What to produce ->
Copy word for word, please, the lines of the entries below running from the one containing "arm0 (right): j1" to the one containing "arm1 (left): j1", both ends included.

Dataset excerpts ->

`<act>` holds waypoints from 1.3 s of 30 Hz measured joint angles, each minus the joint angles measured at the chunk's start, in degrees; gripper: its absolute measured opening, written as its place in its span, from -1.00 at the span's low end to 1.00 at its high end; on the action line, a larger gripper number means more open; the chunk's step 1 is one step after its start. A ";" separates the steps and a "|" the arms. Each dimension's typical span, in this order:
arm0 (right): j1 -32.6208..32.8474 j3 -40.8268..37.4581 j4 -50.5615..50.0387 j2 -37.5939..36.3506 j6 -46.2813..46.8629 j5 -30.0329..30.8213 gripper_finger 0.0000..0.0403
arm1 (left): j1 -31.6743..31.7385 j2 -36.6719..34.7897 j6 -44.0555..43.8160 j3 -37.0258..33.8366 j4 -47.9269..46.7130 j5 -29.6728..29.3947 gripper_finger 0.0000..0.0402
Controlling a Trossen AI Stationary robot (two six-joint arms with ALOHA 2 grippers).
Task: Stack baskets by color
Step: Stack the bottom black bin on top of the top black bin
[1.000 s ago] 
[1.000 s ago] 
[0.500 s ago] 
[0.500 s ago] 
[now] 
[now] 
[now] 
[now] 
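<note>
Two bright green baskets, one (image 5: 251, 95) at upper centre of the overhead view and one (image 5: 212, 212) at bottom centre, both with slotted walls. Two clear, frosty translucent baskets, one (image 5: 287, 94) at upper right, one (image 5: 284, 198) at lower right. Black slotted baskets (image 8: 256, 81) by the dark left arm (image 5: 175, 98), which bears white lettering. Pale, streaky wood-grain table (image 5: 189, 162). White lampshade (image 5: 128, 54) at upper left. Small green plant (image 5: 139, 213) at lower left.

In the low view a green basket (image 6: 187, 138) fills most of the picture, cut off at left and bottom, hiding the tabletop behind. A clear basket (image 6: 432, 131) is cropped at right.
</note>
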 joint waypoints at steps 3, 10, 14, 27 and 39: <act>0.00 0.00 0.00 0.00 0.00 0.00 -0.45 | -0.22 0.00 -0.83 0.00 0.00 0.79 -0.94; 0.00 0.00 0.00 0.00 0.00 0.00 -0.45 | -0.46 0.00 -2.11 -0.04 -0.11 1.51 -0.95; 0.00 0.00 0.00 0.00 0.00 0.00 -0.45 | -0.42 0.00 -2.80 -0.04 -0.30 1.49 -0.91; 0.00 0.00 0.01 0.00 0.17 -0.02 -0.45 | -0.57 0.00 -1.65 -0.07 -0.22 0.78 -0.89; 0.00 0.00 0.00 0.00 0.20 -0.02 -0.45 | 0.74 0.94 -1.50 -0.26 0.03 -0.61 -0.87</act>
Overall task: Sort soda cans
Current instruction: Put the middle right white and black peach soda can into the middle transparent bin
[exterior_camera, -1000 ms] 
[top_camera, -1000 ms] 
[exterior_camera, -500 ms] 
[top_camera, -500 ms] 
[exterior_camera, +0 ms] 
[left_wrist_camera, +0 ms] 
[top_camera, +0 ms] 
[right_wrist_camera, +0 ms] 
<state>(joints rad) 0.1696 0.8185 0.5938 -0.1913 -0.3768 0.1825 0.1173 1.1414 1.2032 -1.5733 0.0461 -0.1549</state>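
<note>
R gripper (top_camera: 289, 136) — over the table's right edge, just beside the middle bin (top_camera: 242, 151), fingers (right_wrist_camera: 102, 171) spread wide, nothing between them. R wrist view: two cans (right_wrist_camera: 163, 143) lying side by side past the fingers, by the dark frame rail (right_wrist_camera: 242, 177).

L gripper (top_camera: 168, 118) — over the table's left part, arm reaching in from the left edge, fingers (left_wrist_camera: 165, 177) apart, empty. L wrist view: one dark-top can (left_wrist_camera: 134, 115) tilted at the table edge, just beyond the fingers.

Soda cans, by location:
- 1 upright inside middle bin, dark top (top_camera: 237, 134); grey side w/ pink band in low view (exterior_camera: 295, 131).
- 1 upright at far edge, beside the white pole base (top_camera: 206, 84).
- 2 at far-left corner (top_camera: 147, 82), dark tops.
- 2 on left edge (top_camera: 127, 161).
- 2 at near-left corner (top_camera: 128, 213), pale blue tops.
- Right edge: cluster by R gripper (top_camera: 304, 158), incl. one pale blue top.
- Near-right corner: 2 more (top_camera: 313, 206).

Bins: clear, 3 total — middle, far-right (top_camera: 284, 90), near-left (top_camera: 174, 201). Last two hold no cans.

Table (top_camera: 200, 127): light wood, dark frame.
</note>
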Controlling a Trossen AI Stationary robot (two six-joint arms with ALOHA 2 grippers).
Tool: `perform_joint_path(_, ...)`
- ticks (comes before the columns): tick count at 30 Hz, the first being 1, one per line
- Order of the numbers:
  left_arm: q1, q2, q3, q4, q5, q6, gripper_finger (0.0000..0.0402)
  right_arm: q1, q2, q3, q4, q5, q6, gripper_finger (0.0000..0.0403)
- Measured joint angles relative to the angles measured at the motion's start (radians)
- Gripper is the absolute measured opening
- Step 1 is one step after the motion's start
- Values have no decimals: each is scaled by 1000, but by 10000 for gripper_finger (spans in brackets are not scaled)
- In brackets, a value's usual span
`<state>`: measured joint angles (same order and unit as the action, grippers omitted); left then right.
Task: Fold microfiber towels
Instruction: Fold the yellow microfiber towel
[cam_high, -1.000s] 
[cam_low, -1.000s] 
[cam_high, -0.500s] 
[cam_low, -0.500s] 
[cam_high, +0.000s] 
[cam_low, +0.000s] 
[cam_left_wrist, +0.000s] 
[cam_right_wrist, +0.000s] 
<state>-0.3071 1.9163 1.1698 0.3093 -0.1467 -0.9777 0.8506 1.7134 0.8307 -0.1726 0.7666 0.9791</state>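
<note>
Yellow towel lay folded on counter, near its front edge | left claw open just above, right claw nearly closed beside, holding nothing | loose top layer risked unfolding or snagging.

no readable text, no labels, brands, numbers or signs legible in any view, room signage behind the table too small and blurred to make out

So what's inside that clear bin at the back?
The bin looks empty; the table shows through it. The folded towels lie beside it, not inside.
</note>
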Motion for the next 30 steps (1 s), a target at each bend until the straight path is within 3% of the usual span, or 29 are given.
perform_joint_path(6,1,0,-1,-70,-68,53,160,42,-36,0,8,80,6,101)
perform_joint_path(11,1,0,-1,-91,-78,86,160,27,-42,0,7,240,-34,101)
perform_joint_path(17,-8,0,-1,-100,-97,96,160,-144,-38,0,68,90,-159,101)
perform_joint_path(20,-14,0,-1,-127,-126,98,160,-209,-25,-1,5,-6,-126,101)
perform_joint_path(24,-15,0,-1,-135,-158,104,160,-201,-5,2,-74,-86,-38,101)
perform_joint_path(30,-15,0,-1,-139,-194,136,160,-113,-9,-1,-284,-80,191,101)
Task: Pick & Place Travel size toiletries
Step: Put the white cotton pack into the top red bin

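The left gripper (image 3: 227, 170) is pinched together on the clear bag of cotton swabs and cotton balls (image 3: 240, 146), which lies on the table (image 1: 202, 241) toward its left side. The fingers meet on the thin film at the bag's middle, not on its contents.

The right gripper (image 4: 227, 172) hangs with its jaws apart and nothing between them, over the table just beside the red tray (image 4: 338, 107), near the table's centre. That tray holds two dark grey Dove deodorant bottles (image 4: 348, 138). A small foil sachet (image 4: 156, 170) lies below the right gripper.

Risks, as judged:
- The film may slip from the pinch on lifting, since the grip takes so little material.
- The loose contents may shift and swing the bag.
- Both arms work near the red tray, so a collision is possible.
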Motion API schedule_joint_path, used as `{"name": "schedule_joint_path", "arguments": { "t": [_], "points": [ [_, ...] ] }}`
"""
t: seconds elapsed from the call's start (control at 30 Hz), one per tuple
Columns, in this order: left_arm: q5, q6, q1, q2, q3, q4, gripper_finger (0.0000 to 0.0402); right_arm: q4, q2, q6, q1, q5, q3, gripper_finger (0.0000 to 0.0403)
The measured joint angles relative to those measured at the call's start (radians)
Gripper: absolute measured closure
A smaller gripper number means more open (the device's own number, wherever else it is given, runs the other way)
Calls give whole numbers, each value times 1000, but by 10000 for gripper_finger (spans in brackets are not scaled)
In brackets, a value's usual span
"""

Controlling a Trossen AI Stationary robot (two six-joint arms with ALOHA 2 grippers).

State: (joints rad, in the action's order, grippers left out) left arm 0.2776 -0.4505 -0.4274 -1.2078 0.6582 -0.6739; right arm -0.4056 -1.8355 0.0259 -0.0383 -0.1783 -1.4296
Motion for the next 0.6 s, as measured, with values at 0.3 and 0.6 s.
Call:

Task answer ->
arm0 (right): j1 -32.6208..32.8474 j3 -40.8268..37.4581 j4 -50.5615..50.0387 j2 -37.5939..36.3506 j6 -46.2813..46.8629 j5 -30.0329..30.8213 gripper_finger 0.0000..0.0403
arm1 (left): j1 -31.6743..31.7385 j2 -36.6719..34.7897 j6 -44.0555..43.8160 j3 -37.0258..33.8366 j4 -47.9269..46.7130 j5 -29.6728..29.3947 gripper_finger 0.0000..0.0402

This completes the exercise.